Ontem pensei em dar um ponto final. Um ponto final na minha história, um ponto final na minha vida. Mas tudo me pareceu tão frágil. O lápis com o qual tentava pontuar não tinha mais ponta e a borracha que sempre apagava aquele pequeno ponto incerto já se fazia em pó. Um dia me disseram que o melhor era pontuar a caneta, mas qual seria a vantagem de pontuar e não poder sequer consertar aquele sinal minucioso? Eu já dei muitos pontos, de várias formas, mas sempre no mesmo lugar, e se me fosse tido o direito de escolher, diria que o melhor sempre estaria por vir. E mesmo assim não me dei o direito de escolhê-lo.
Hoje eu dei mais um ponto final. Um ponto final na minha história, um ponto final na minha vida. Mas tudo me pareceu tão falso.
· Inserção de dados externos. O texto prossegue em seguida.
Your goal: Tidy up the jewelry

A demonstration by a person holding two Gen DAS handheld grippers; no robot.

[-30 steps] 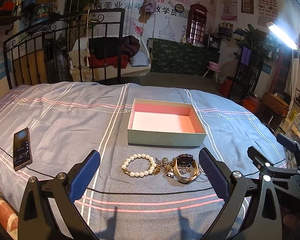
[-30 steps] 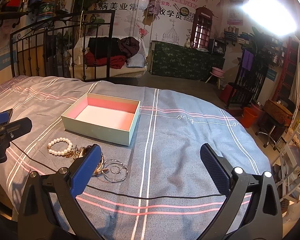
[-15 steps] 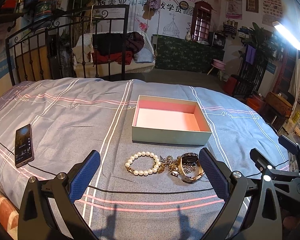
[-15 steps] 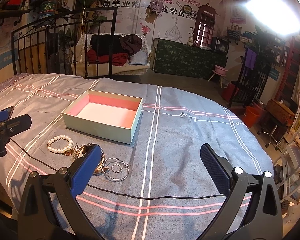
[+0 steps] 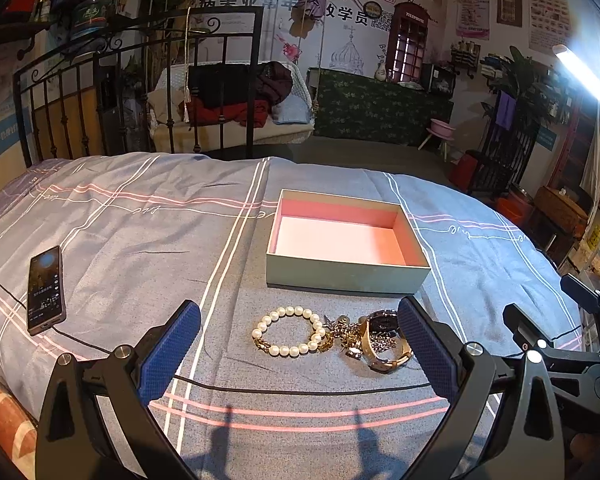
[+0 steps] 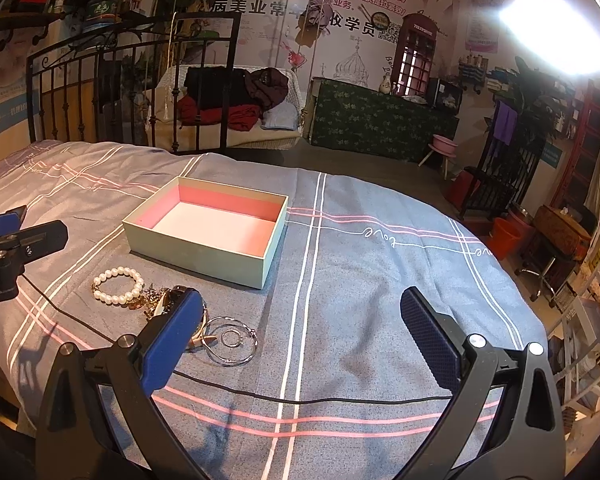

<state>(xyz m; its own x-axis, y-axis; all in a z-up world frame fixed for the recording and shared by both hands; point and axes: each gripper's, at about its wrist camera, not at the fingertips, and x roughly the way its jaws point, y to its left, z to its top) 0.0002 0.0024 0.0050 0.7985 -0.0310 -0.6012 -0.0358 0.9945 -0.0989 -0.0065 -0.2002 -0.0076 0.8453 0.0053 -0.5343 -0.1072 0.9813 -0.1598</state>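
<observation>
An open pale green box point(image 5: 346, 274) with a pink inside sits empty on the grey striped bedspread; it also shows in the right wrist view point(image 6: 198, 248). In front of it lie a pearl bracelet point(image 5: 288, 332), a tangle of gold chain point(image 5: 346, 336) and a gold watch point(image 5: 386, 340). The right wrist view shows the pearl bracelet point(image 6: 118, 284) and silver hoops point(image 6: 232, 340). My left gripper point(image 5: 300, 356) is open and empty, just short of the jewelry. My right gripper point(image 6: 300, 340) is open and empty, to the right of the jewelry.
A phone point(image 5: 45, 288) lies on the bed at the left with a black cable point(image 5: 300, 391) running across the front. A black iron bed frame point(image 5: 140, 92) stands behind. The bed edge drops off at the right toward furniture.
Both grippers have risen and pulled back a little, so the box and jewelry sit lower and nearer in view. Nothing was taken hold of.
</observation>
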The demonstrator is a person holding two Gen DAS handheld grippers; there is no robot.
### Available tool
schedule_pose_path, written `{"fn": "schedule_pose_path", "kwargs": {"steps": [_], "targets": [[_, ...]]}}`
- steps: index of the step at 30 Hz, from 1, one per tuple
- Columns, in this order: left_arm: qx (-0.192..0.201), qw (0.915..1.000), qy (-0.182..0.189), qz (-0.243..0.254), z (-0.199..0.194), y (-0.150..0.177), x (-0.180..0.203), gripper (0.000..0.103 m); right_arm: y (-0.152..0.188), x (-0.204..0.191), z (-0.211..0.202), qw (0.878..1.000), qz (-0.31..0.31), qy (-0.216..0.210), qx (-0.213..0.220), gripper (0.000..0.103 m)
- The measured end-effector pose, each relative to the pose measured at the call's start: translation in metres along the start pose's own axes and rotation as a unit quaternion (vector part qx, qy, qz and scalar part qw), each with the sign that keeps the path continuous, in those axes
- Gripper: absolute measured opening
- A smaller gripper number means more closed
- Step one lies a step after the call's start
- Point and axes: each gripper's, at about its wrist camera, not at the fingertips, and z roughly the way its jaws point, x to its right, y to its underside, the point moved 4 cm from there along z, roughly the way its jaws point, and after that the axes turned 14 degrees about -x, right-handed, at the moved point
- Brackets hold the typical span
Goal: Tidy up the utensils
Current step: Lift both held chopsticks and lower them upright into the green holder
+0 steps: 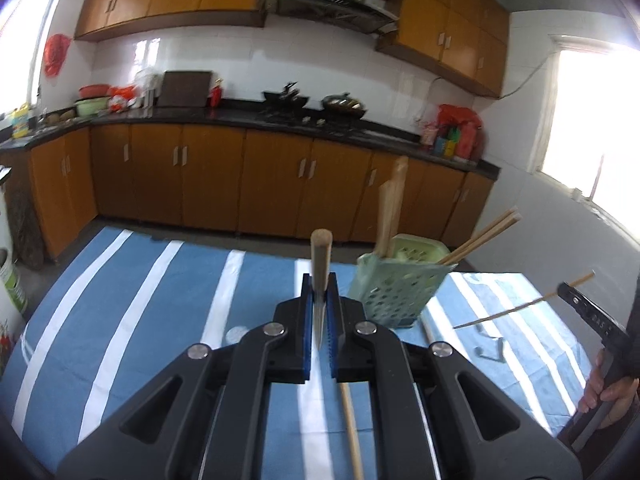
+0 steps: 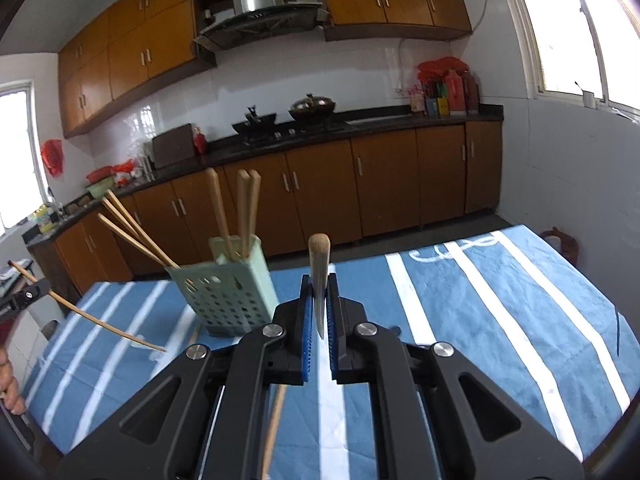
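The step in hand is carrying chopsticks to the green holder (image 1: 394, 292), which stands near the far edge of the surface (image 1: 140, 300) (covered in a blue striped cloth) and already has several chopsticks (image 1: 480, 240) leaning in it. Each hand has one more to add. The left gripper (image 1: 320, 280) has its fingers closed on a wooden chopstick (image 1: 320, 256), seen almost end-on with the thick end pointing away and the thin tip back between the blue pads. The right gripper (image 2: 320, 280) is closed in the same way on its own chopstick (image 2: 319, 256). Both are held in the air above the near part of the surface, the holder ahead and between them. One loose chopstick (image 1: 352, 432) lies flat on the cloth near the near edge, under the grippers, so the task is likely not far from done but not finished.

The next move seems to call for bringing one gripper over the holder's open top, tilting the chopstick so one end points down into a compartment, and opening only once it is inside the rim. Taking turns would keep the two sticks from clashing.
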Motion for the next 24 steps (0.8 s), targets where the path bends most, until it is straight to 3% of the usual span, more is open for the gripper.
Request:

Porque o ponto que dei não era um ponto, e sim uma virgula. Toda vez que encostava o lápis no papel ele escapava e formava um risco sobressalente. Era minúsculo o erro, mas não era como havia de ser o ponto. Queria um ponto perfeito, um ponto exato. Por isso catei todo o farelo de borracha que ainda restava e experimentei mais uma vez apagar o ponto (ou a vírgula) que se formara, tentando com todo cuidado conter o borrão que pudesse aparecer. Eis que volto para onde acabara de sair: o papel em branco, pronto para mais uma tentativa, mais um ponto.
Amanhã vou tentar mais uma vez dar o ponto final. Um ponto final na minha história, um ponto final na minha vida. Mas tudo me parece tão vago. Enquanto eu espero o falado ponto, o ponto perfeito, paro e penso que talvez o erro não esteja no ponto em si, mas sim no próprio papel o qual escrevo, seja pelas marcas deixadas nele ou pela sua importância contida e registrada. Pensei em rasgar este pedaço de papel e esquecer do ponto final, até perceber que essa não era a saída, pois o ponto continuaria inacabado e imperfeito. Decidi então guardá-lo em uma gaveta e deixá-lo por lá, e junto com ele colocaria um pedaço de lápis, já em cotoco, e a borracha esfarelada, para que a cada momento em que abrisse a gaveta, tivesse mais uma tentativa. A tentativa do ponto perfeito, do ponto final.